Professor Timothy Lu and his team created a virus based “synthetic gene circuit” that can be placed into the cancer cells at a specific location where they stimulate production of proteins that activate several anti-cancer immune responses. Lu has only been able to solve some of the problems above. However, the treatments do work on 30-40% of the patients, which is an enormous step in the right direction.
One major positive response is of “surface T cell engagers” production; they tell the immune system T- cells when and where to kill cancer cells. They also create production of checkpoint inhibitor antibodies which prohibit tumors from depressing the immune system. Activation of this advanced circuit aids in direction of specific T cells to the correct tumor site, thereby enhancing their ability to attack cancer cells.
Prof. Lu says that one of the most interesting feature of these circuits is that it only works when there are two cancer-specific markers, or “promoters” present. If there’s only one marker, the circuit remains closed. The markers can be present naturally or the synthetic they developed; both boosted the desired response.
In fact, the team was able to differentiate ovarian cancer cells from noncancerous cells. When they tested implanted ovarian cancer cells in mice with the synthetic gene circuit, they discovered it triggered T cells kill cancer cells without harming noncancerous cells.

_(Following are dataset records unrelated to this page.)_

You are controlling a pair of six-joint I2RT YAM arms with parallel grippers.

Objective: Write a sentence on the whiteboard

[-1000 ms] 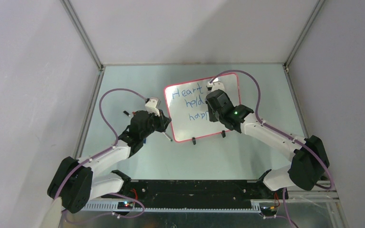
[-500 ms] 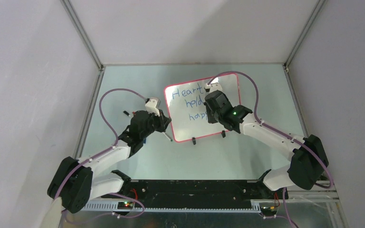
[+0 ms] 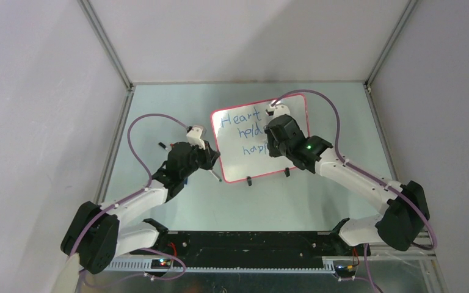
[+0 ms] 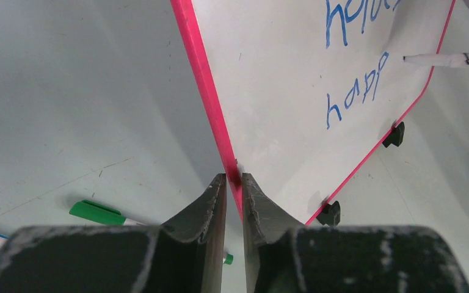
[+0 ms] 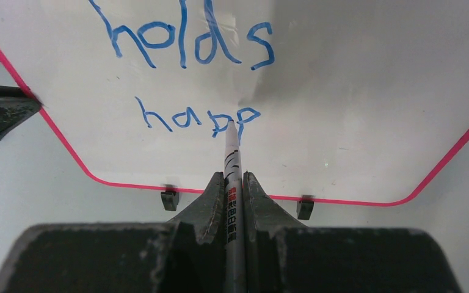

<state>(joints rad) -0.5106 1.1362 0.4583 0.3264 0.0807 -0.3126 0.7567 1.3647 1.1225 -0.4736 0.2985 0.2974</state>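
Blue sentence [image 5: 182, 36] on the whiteboard [image 5: 354, 91] ends just ahead of the right jaws, which clamp a marker [image 5: 232, 165]; left jaws pinch the whiteboard's red edge.

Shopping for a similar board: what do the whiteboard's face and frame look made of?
Whiteboard face: glossy coated laminate or steel, perhaps; it shows sheen and a blurred reflection behind the marker. Red frame: probably smooth moulded plastic, judging by its rounded corners.

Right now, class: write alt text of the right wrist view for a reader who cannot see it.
The right gripper, shut on a marker, sets its tip on the whiteboard at the last letter of blue "happ", under "holds". The red frame and two black feet lie below.
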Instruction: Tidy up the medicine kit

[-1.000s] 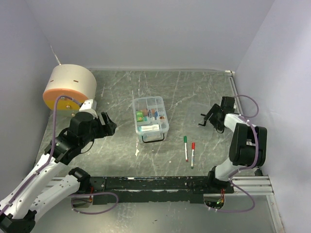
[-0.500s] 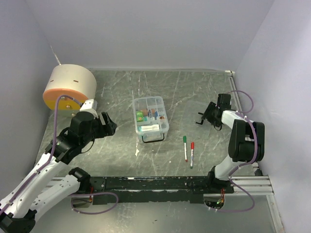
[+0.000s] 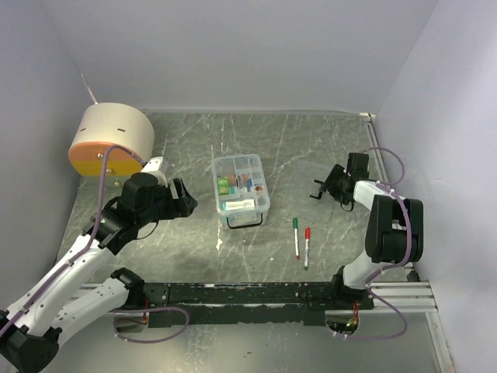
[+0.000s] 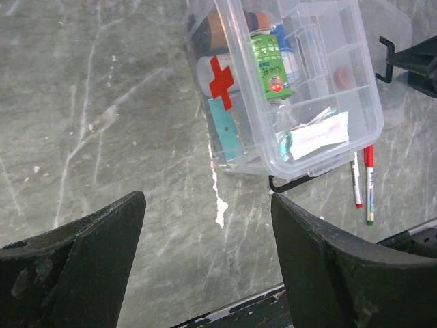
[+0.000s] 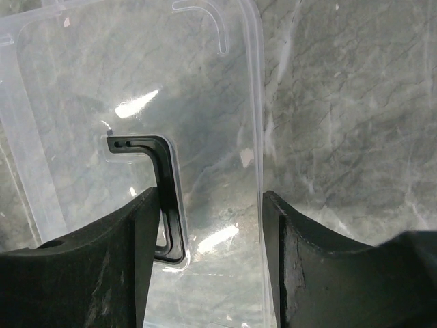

Prof. Lu and his team hope that the future of immunotherapy will be in combining different therapy types. They believe that there’s a great need for more specific targeted immunotherapies that work with the tumor locally as opposed to treating the whole body. They would also like to combine several immunotherapies into one package, in order to boost the immune system in multiple different ways. Along those lines, they were able to identify specific promotors for breast cancer, that when introduced into the circuit, they only targeted breast cancer cells. Now the plan is to experiment with other type of cancer to develop easy to use gene circuits for them.